Exactly as they appear below, repeat the lines from the one with "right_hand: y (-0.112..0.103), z" through the one with "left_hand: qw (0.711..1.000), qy", and no others.

INFORMATION SUPPLIED Block Start

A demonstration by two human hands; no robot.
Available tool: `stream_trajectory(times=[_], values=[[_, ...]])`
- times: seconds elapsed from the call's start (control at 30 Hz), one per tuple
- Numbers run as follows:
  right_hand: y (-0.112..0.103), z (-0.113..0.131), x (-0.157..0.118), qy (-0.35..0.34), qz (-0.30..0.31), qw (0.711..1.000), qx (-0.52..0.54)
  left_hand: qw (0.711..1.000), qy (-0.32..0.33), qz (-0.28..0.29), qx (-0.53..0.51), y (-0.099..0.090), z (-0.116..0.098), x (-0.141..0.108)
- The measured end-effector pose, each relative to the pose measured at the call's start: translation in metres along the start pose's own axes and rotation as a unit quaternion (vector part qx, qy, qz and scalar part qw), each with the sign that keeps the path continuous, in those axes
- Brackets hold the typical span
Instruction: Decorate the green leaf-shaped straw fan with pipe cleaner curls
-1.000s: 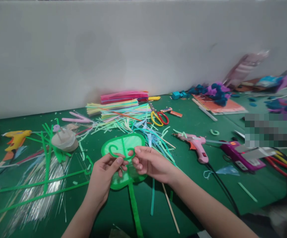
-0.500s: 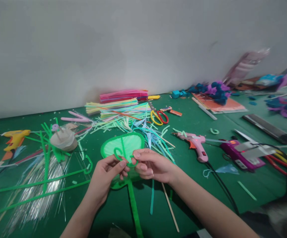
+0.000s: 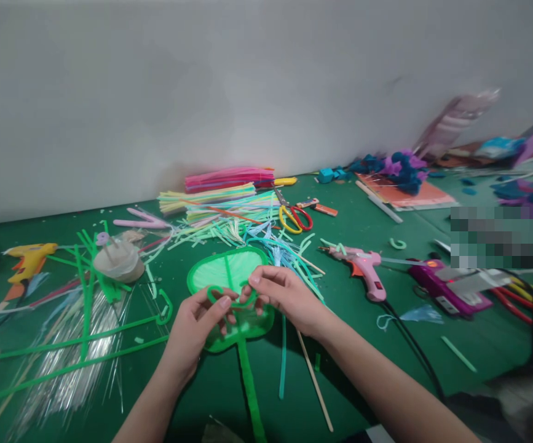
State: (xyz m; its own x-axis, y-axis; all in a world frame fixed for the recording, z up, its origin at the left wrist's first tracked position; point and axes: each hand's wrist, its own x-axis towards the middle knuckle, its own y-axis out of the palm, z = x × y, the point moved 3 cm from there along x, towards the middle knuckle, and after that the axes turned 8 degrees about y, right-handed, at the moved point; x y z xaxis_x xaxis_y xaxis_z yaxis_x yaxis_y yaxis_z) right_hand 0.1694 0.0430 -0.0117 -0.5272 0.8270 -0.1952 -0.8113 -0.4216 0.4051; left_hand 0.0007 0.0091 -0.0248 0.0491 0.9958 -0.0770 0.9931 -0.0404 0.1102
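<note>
A short curled green pipe cleaner point(image 3: 237, 304) is stretched between my two hands. My left hand point(image 3: 206, 315) pinches its left end, where it bends into a loop. At the other end, the fingertips of my right hand point(image 3: 278, 292) are closed on it. Below both hands lies a green fan-shaped piece point(image 3: 217, 269) with a pale sheer face, a fuzzy green rim and a centre rib. Its green wrapped stem point(image 3: 249, 387) runs toward the table's near edge. My fingers hide part of the fan's middle.
A pink glue gun point(image 3: 363, 267) lies to the right, beside a purple power strip point(image 3: 448, 292). Scissors point(image 3: 296, 218) and pipe cleaner bundles point(image 3: 220, 200) lie at the back. A yellow glue gun point(image 3: 29, 261), a plastic cup point(image 3: 121, 261) and clear strands point(image 3: 70, 351) are on the left.
My right hand has shifted slightly up and its fingers have bent more. The pipe cleaner's tall loop by my left fingers looks lower and flatter. The fan stays put.
</note>
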Motion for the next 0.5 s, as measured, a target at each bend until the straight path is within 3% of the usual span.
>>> stream_trajectory(times=[0.27,0.5], values=[[0.004,-0.0042,0.0031,-0.021,-0.035,0.997,-0.06,0.991,0.047,-0.087,0.087,-0.0105,-0.0011,0.004],[0.0031,-0.009,0.0001,-0.068,-0.112,0.973,-0.192,0.989,0.02,-0.066,0.128,-0.0089,0.002,0.0064]])
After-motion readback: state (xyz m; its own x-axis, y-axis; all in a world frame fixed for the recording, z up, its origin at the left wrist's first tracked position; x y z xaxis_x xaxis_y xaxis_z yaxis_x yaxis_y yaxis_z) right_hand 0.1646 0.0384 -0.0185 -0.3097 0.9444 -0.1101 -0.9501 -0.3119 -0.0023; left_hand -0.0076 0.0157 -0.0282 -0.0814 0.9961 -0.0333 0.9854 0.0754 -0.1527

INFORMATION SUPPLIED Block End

PROBLEM SOLUTION:
  right_hand: y (-0.112..0.103), z (-0.113..0.131), x (-0.157..0.118), qy (-0.35..0.34), qz (-0.30..0.31), qw (0.711..1.000), qx (-0.52..0.54)
  left_hand: qw (0.711..1.000), qy (-0.32..0.33), qz (-0.28..0.29), qx (-0.53..0.51), y (-0.099..0.090), z (-0.116..0.098), x (-0.141..0.108)

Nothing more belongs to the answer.